こういう季節行事があるとがぜん張り切るたちなので、同居の家族に「今年は恵方巻は食べなくていいか」と言われてちょっとおちこんでしまったのだった。

「豆まきもしないの?」わたしがまさか、というような口調で訊くと、「いいんじゃない?」とのんびりした返事。「駄目!」そうこたえてから続けて、仕事帰りに自分で買ってくると宣言した声は、自分でもおどろくくらいきっぱりしていた。

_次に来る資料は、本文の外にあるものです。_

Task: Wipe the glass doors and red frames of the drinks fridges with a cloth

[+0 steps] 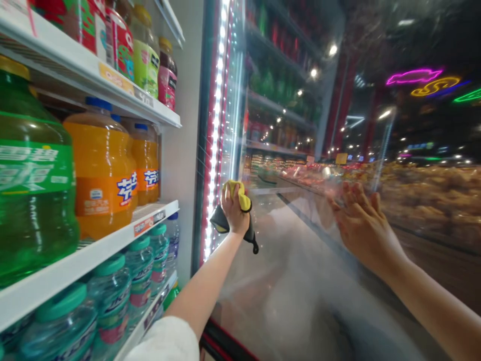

宣言どおりに仕事終わりにスーパーへ駆けつけてみると、豆たちはそろって半額になっていた。今日が終わるとお役御免になるからか。なんだかむやみに気の毒な気がしたが、とりあえずいちばん小さいのを買って帰る。ついでにさつまいもとおからパウダーとビフィックスの脂肪ゼロも。わたしはすべてのヨーグルトのなかで、いちばんビフィックスが好きだ。むかし給食で食べたコアコアみたいな味がする。

子どものころから、家族のなかで豆まきはわたしがいちばん熱心にした。江國さん(作家の江國香織さん)のように、豆まきのときに「鬼は外」の掛け声に合わせてタイミング良く窓を開閉してくれる妹(あるいは夫)を持たないわたしは、庭に出て小さな声で鬼は外、と言いながらまいた。姉も子どもだったときはいっしょにやっていたが、大人になってからはついぞやらなくなった。みんないつやめるのだろう、と思う。やりたいのにやらないのか、そもそもやりたいと思わなくなるのか。

やめたいと思わないわたしは、すっかり大人になってしまったいまも、毎年豆をまいている。子どものときはいっしょに庭に出てくれた姉も母も祖母も、もう出てきてはくれない。さびしさとすがすがしさをいっぺんに味わいながら、ひとりで豆をまく。コンクリートにあたる豆の音と、自分の低い声がいう小さな「鬼は外」をきく。鬼を払うために巻かれた豆たちは、翌日には鳥の餌になっている。

家のなかにもまく。部屋にまくとあとがたいへんなので、廊下に。「福は内」少し声を張る。そして廊下にしゃがんで、豆を拾う。ひと粒ずつ。そうしているとまた思う。みんないつやめるのだろう。どうしてどうでもよくなってしまうんだろう。いつからそうなるんだろう。責めるような、どうでもいいような、そんな気持ちで豆を拾う。ことしもきっとそう。すべておえて、そしてわたしはひとりで、家を守った気になって、誇らしくなる。そんな子供じみた達成感が、きっと、わすれられないのだ。